L’accord national interprofessionnel (ANI) de 2016 a instauré l’obligation pour les employeurs du secteur privé de proposer et cofinancer une complémentaire santé à leurs salariés.
Le développement des « contrats collectifs obligatoires d’entreprise » prétendait généraliser l’accès à une protection complémentaire. L’évaluation précise des conséquences de cette réforme pour l’ensemble des Françaises et des Français n’avait cependant pas été faite. On dispose désormais d’une vision plus précise grâce à la publication de deux études, de la Direction de la recherche, des études, de l’évaluation et des statistiques (DREES) et de l’Institut de recherche et de documentation en économie de la santé (IRDES).
Une fausse généralisation de la santé
Dès 2013, alors que l’ANI venait tout juste d’être signé, les Mutuelles de France ont dénoncé une fausse généralisation de la complémentaire santé et des dangers majeurs pour la solidarité.
Une note de la DREES de mai 2018 a confirmé tout le bien-fondé de cette analyse. On estime que 3,5 à 4 millions de personnes sont toujours privées de couverture santé complémentaire aujourd’hui. Si on constate une augmentation de +1,5 million de personnes couvertes par un contrat d’entreprise, il s’agit essentiellement d’un transfert depuis les contrats individuels, dont l’effectif global a connu une baisse de -1 million. Seulement 500 000 personnes supplémentaires auraient accédé à une complémentaire. La « généralisation » promise par le gouvernement de l’époque est donc bien loin.
Alors que la force de notre système de protection sociale réside dans son universalité, cette réforme a renforcé la segmentation en fonction du statut, à grands renforts d’aides publiques et parfois au détriment des salaires. Les personnes âgées, les chômeurs, les jeunes, les fonctionnaires ont été maintenus à l’écart. Cette réforme a de plus rétréci la liberté pour les salariés de choisir leur niveau de couverture au regard de leur besoins. Plus grave encore, la mise en place des contrats d’entreprise aurait contribué à réduire le bien-être des Française et des Français les plus fragiles.
La moitié de la population aurait vu son bien-être se réduire
Une étude de l’IRDES publiée en juin 2018 a offert un éclairage inédit en traitant le sujet sous l’angle du bien-être collectif. Il en ressort un constat terrible : les gains de bien-être des salariés qui bénéficient de la réforme, s’ils sont indéniables, sont contrebalancés par la perte de bien-être subie par les personnes couvertes par un contrat individuel. Selon l’institut, il y aurait 50% de perdants pour seulement 7% de gagnants. Les individus les plus fragiles, c’est-à-dire les plus pauvres et les plus âgés, seraient particulièrement concernés par une réduction de leur bien-être.
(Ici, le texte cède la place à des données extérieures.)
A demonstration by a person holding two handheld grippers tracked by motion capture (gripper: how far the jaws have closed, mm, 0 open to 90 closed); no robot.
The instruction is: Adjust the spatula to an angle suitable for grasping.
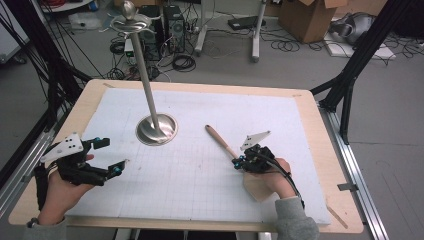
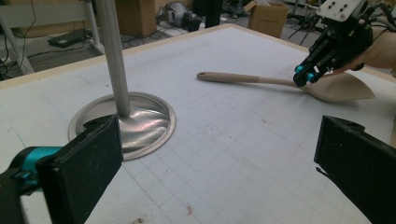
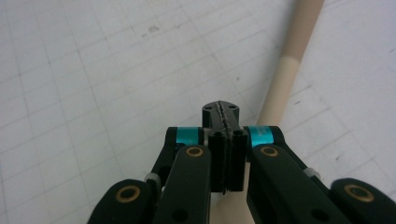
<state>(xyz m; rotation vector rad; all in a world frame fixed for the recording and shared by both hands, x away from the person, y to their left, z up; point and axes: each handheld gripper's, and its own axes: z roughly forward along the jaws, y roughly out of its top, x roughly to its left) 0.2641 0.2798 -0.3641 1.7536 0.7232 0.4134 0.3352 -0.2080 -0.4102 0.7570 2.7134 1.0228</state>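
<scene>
A wooden spatula (image 1: 220, 140) lies on the white gridded mat (image 1: 200, 175), handle pointing to the far left and its flat blade (image 2: 343, 88) toward the person's right hand. My right gripper (image 1: 236, 162) is shut, jaws pressed flat together with nothing between them, and hovers just over the spatula's neck. In the right gripper view the handle (image 3: 290, 63) runs past the right side of the closed tips (image 3: 220, 112) and under the gripper body. My left gripper (image 1: 112, 155) rests at the mat's left, open wide and empty, its black pads (image 2: 88, 163) framing the mat.
A metal stand with a round dished base (image 1: 157, 129) and a tall pole (image 1: 145, 65) rises at the mat's centre-left, close to the left gripper (image 2: 210, 158). The wooden table edge (image 1: 330, 150) borders the mat. Cables, boxes and frame legs lie on the floor beyond.
</scene>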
Les effets collatéraux des contrats d’entreprise qui apparaissent montrent toutes les limites d’un système où les aides pour l’accès à une complémentaire santé sont plus souvent attachées au statut plutôt qu’à la personne. C’est pourquoi les Mutuelles de France réclament une refonte des 10 dispositifs existants. Seul un dispositif unique et universel permettra de répondre aux besoins de toutes et tous.